AJI also criticised an attack on the “Timika Pos” office. On 23 April, 50 people led by knife-wielding militants of Golkar, Indonesia’s largest political party, violently attacked “Timika Pos” journalists and other employees, in Mimika, Iwan. They obliged the workers to halt the strike and tried to expel them from the office. Although the workers replied that the strike was an internal matter, not an ethnic problem, the assailants continued to terrorise and threaten the workers.
AJI protested to the Mimika Baru Police office, saying that the police had not made serious efforts to respond to the brutal attack and to safeguard the “Timika Pos” workers from mob assaults. AJI noted that the paper’s employees had repeatedly requested such assistance from the police, and the “Timika Pos” office is only 250 metres from the police station.
The internal crisis at the “Timika Pos” has been triggered by the shareholders’ intervention in decisions of the “Timika Pos” editorial board.
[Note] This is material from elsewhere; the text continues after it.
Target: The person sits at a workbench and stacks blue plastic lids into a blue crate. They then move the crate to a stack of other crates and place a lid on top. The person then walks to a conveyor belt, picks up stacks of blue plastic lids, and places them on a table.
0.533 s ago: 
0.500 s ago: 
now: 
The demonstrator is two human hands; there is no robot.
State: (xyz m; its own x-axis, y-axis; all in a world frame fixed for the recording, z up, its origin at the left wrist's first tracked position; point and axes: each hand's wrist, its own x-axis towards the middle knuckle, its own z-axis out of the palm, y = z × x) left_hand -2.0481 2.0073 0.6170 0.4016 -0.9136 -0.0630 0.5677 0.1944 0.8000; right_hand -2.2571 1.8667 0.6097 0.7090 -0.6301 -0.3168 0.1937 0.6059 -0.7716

Chief commissioner Silvana Kristina, who owns 65 percent of the shares in PT Papua Media Grafika, appointed Baharudin as the new chief editor of the “Timika Pos.” The decision has been rejected by the employees and journalists, who are concerned that the appointment of the new editor could reduce the newspaper’s political independence.
Baharudin is the managing chairperson of the Golkar Party in Mimika County, and through his political position, he could easily use the “Timika Pos” in a campaign to hold the incumbent in position in the 2006 Mimika regional election. Baharudin is widely known as the brother of the Mimika Regent’s wife and as the manager of a famous Mimika bar and discothèque.
In 2004, Baharudin was terminated from his position as chief editor of “Radar Timika” newspaper (Jawa Pos Groups). In 2005, he was also terminated from “Timika Pos” while working in the advertising department.
Given the aforementioned, AJI:
1. Urges the two parties to engage in peaceful dialogue on the industrial dispute between the management and the workers to settle the dispute in line with the principles of justice and transparency
2. Requests that the police not continue their efforts to bring criminal charges against the two journalists for exercising their constitutional rights as workers, given that the right to strike is protected by the law
3. Recommends that legal action also be taken against the “Timika Pos”‘s assailants if the police still insist on continuing legal proceedings against the two journalists. This should also include action against the Mimika Baru Police apparatus for their act of omission during the attack on the “Timika Pos” office. It would be clearly discriminatory if the law were applied in a partial way.